Pages

Friday, 3 May 2013

12.2 Pool and network miner hashrate distributions


3rd May 2013

0. Introduction

Suggested reading: 
12.1 The pre-ASIC network hashrate distribution

This post has been a long time coming and was originally titled "12.2  Predicting post-ASIC network hashrates", and this post is not that post. I apologise if I got your hopes up on that score, but you're probably not as disappointed as I am.

 I had written a follow up to post 12.1, "12.2  Predicting post-ASIC network hashrates" at the same time as I'd written 12.1, but I planned to set it a week because I wasn't sure of some of my methods and assumptions and want to work on them further. I found some mistakes in my method, reworked the analysis and rewrote the post. Unfortunately this process was like pulling a thread, and the more I reworked the post, the more I found to rework. After reanalysing and rewriting five times, I admit defeat.

I did learn some interesting things about truncated distributions and found a very good truncated Pareto II fit for the pre-ASIC user account hashrate distribution, but my idea of using this distribution to predict the post-ASIC network hashrate was flawed in several ways.

  1. How should the pre-ASIC user hashrate distribution be related to the post-ASIC user hashrate distribution? The same distribution, but ending at 262Thps (ASICMiner's hashrate aim)? Or a linear transformation of the pre-ASIC data to the new hashrate range? Or compare average or median hashrates to the network hashrate?
  2. Will ASICMiner surpass 262Thps and maintain 10% of the network (as some have suggested)? (in this case, modelling the network hashrate became a problem I couldn't solve).
  3. When one or two actors (ASICMiner and PicoStocks) control most of the network, is it really possible to make a predictive model?
  4. A GPU or an FPGA provide hashrates in many different increments, and are quite modular. ASICs are, at the moment, only available in large chunks of hashrate. 
  5. Upgrading to an ASIC is quite different from buying a new GPU or another FPGA. It is not a matter of purchasing another modular section, but, in time, upgrading all GPU or FPGA mining tools to ASIC mining tools. The cost barrier may lead some to upgrade and others to mine alt coins.
  6. The exchange rate can't be modelled, but may have significant effects on the network hashrate from the effects of points four and five.
Point 3 is quite an interesting one. Why do the user account hashrate distributions in 12.1 The pre-ASIC network hashrate distribution appear Pareto distributed? My guess is that, during the pre-ASIC era, the relationship between the price of a mining device and the hashes it can produce was fairly narrowly distributed. Therefore a user account's hashrate is related to the amount of money they could afford to invest. Since the Pareto distribution can describe the distribution of wealth in a society, I assume that here it represents the distribution of wealth for bitcoin miners.

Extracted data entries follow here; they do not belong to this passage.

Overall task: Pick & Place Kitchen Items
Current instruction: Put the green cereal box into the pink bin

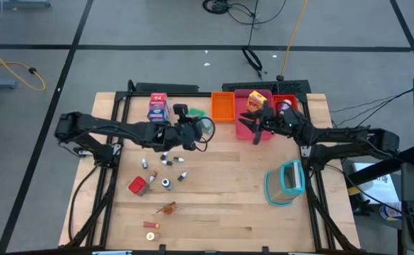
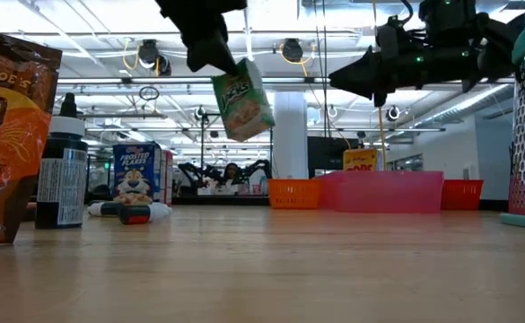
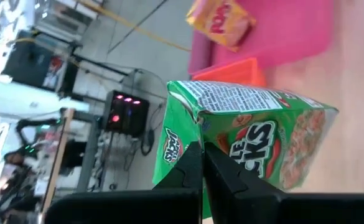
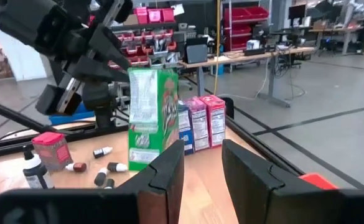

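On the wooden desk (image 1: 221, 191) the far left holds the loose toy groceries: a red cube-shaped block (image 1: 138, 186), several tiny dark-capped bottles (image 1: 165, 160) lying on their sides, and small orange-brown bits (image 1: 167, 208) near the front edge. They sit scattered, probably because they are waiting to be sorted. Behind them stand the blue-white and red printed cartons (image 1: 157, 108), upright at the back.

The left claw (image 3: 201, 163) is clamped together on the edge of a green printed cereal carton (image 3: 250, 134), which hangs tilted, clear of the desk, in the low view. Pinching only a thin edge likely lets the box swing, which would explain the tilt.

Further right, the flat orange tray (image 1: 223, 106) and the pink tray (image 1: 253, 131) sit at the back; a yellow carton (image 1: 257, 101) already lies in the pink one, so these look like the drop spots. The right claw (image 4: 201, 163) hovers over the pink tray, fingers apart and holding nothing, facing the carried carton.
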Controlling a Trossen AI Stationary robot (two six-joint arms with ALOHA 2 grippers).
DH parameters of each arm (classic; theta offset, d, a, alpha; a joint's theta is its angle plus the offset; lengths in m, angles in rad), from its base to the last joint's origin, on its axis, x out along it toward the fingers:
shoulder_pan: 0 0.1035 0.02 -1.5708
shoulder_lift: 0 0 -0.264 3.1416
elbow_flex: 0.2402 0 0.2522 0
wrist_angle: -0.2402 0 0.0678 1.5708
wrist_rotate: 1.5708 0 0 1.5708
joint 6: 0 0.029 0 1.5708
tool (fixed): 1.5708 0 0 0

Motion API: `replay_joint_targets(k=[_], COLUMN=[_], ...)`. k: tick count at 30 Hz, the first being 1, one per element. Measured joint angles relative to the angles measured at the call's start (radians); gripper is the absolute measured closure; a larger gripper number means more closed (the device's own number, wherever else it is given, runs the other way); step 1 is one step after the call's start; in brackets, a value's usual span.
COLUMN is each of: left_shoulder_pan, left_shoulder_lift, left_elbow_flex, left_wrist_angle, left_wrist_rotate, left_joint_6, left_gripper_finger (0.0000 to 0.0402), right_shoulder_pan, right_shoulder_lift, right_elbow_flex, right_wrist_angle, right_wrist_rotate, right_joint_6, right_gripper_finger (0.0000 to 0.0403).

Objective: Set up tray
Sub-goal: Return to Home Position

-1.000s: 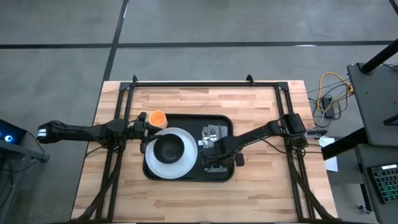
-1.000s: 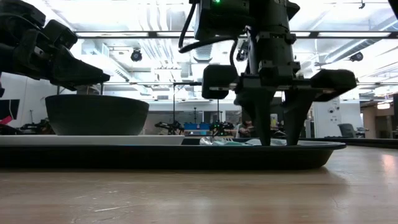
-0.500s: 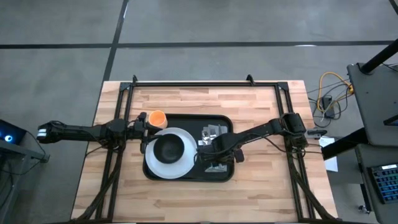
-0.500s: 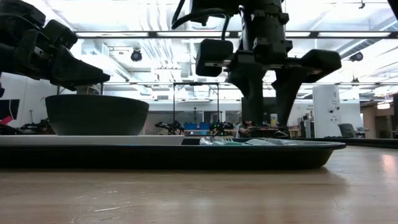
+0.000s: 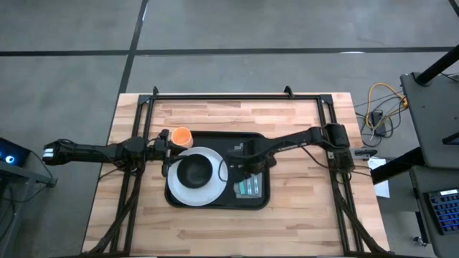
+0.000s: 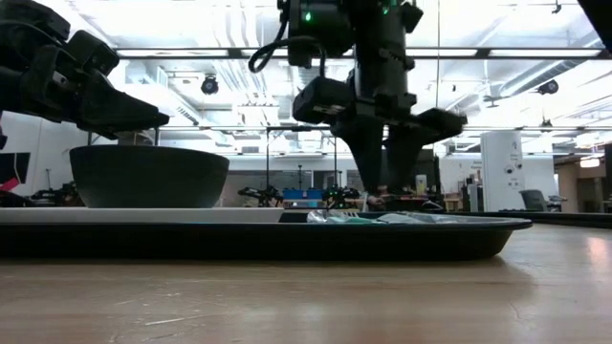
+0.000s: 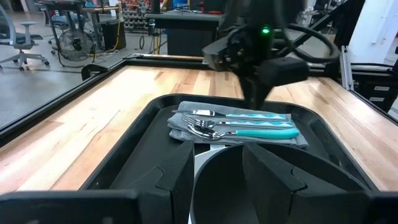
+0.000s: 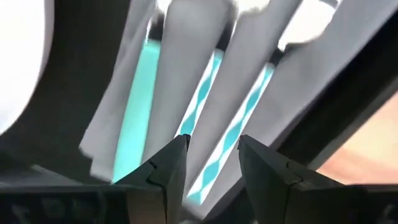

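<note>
We see the right gripper (image 8: 211, 140) hanging above the tray (image 5: 215, 139), its jaws narrowly parted and gripping nothing, over the teal cutlery (image 7: 249, 129). The left gripper (image 7: 217, 150), jaws likewise parted and empty, waits at the bowl (image 6: 148, 176).

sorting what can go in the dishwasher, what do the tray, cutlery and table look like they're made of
The tray looks like matte black plastic: dull, moulded rounded corners. The cutlery shows shiny metal heads and teal handles, probably plastic. The table looks like light wood, with plank seams and grain. The right end effector hangs above the tray.
</note>
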Motion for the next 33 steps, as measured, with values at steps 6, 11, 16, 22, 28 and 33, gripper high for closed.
replay_joint_targets(k=[6, 11, 16, 22, 28, 33], left_shoulder_pan=[0.0, 0.0, 0.0, 0.0, 0.0, 0.0], left_shoulder_lift=[0.0, 0.0, 0.0, 0.0, 0.0, 0.0], left_elbow_flex=[0.001, 0.0, 0.001, 0.0, 0.0, 0.001], left_wrist_angle=[0.0, 0.0, 0.0, 0.0, 0.0, 0.0], left_wrist_rotate=[0.0, 0.0, 0.0, 0.0, 0.0, 0.0], left_joint_6=[0.0, 0.0, 0.0, 0.0, 0.0, 0.0], left_gripper_finger=[0.0283, 0.0283, 0.0283, 0.0283, 0.0283, 0.0283], right_shoulder_pan=[-0.091, -0.174, -0.272, -0.378, -0.425, -0.401], right_shoulder_lift=[0.0, 0.0, 0.0, 0.0, 0.0, -0.001], right_elbow_flex=[-0.001, -0.001, -0.001, 0.007, 0.038, 0.061], right_wrist_angle=[0.0, 0.001, 0.003, 0.032, 0.183, 0.274], right_wrist_rotate=[0.033, 0.049, 0.05, 0.053, 0.057, 0.062], right_joint_6=[-0.22, -0.394, -0.554, -0.744, -0.908, -1.012], right_gripper_finger=[0.0275, 0.0273, 0.0276, 0.0279, 0.0275, 0.028])
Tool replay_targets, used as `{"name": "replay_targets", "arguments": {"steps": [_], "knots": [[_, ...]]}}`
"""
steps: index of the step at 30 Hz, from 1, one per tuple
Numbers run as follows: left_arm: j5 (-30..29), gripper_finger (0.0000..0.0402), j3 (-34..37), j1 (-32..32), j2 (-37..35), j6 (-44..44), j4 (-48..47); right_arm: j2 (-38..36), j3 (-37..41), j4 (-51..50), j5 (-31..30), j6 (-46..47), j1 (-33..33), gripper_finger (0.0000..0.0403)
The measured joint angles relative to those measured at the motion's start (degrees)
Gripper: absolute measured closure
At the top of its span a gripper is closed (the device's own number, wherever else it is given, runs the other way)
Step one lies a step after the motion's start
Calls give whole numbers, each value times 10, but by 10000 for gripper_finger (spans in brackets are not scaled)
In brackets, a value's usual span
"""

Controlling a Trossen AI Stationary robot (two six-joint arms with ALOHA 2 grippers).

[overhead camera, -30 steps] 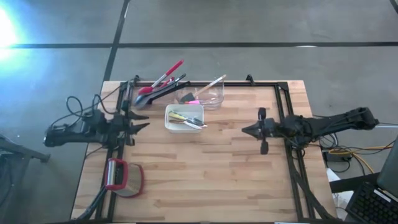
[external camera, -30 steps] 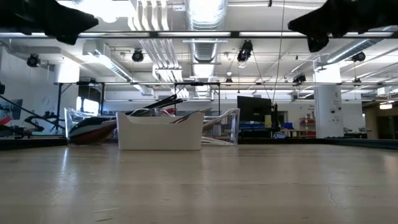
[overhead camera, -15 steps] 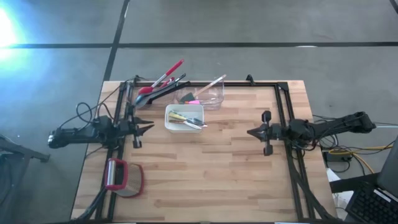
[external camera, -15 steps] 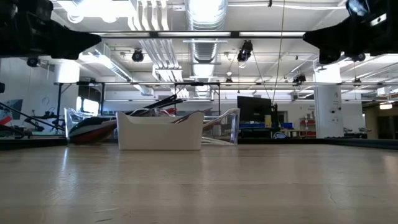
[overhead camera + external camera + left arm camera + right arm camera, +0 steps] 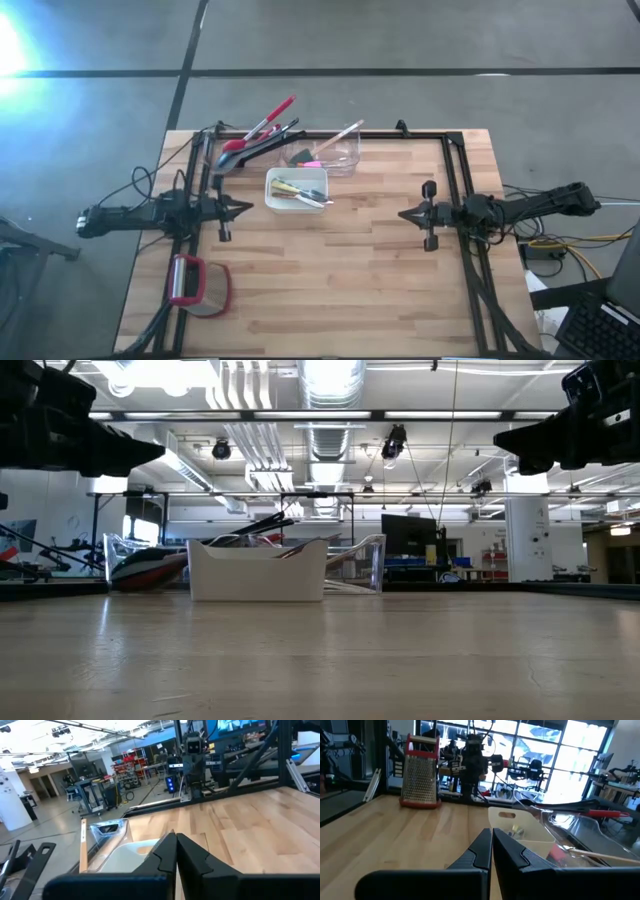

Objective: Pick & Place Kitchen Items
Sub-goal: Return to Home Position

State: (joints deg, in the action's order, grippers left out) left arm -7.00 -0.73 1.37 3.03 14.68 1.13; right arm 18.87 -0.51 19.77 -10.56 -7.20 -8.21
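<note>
Several kitchen items lie at the table's far side: a red-handled utensil and black utensils (image 5: 258, 140) in a pile, small coloured pieces in the white square dish (image 5: 296, 190), and a wooden-handled utensil in the clear tub (image 5: 338, 150). My left gripper (image 5: 245, 209) is shut and empty, raised above the table left of the dish, pointing right. My right gripper (image 5: 402, 215) is shut and empty, raised right of the dish, pointing left. The shut fingers show in the left wrist view (image 5: 175, 851) and the right wrist view (image 5: 491, 845).
A red-and-grey grater (image 5: 198, 285) lies near the table's front left; it also shows in the right wrist view (image 5: 421, 772). Black frame rails run along the table's left, right and far edges. Bare wood lies between the grippers and toward the near edge.
Both arms have drawn back from the middle, the left toward the table's left edge and the right toward its right edge, and settled level, fingertips facing each other. The left gripper has shut its fingers. The items have not moved.
</note>
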Motion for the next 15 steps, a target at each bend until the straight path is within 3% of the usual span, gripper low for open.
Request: {"name": "replay_targets", "arguments": {"steps": [15], "knots": [[-4, 376, 0, 0, 0, -1, 4, 0, 0, 0, 0, 1, 0, 394]]}}
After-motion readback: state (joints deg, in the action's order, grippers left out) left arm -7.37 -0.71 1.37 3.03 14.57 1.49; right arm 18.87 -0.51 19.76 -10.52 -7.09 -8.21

If only the network hashrate is determined in a large part by only a couple of actors, then these actors alone have the ability to skew the data. When a few individuals can make arbitrary choices that then determine modelling parameters, a predictive model - which assumes that en masse people will act a certain way - is simply not viable.

Point 4 also bears further thought.  The parameters of the distribution may also be affected by the technology "trickle down" from large hashrate actors. In order to assess possible user account hashrate distributions in the future, I needed to make some assumptions about the nature of the distribution. These assumptions may not be valid for the post-ASIC network, since the entry cost of the devices are currently sufficiently high to deter the casual miner. We might expect a much more widely distributed, less "top heavy" distribution with fewer miners, or alternatively once the entry cost is reduced (which seems likely, given the small 300 Mhps mining tools that ASICMiner have announced) the distribution may be much more "top heavy" with lots of miners but a few with a significant portion of the network hashrate.


Point 6 adds a little to point four and five. Neglecting the probable effects of the MTGOX price on the network means ignoring a significant variable, since as we know the network hashrate correlates with previous hashrates and previous MTGOX exchange rates - and I can't estimate the path the network will take to get to the next plateau.

The problem with this is that, as already mentioned, I think that the relationship between GPU / FPGA prices and hashrates leads to the pre-ASIC network hashrate distribution. I have no idea what the price relationships will be - pricing is extremely fluid and the exchange rate volatile. Some devices are priced in terms of the amount of btc that can be earned in a period of time, other devices are auctioned for sums that only the terminally optimistic could imagine will be recouped in any reasonable amount of time.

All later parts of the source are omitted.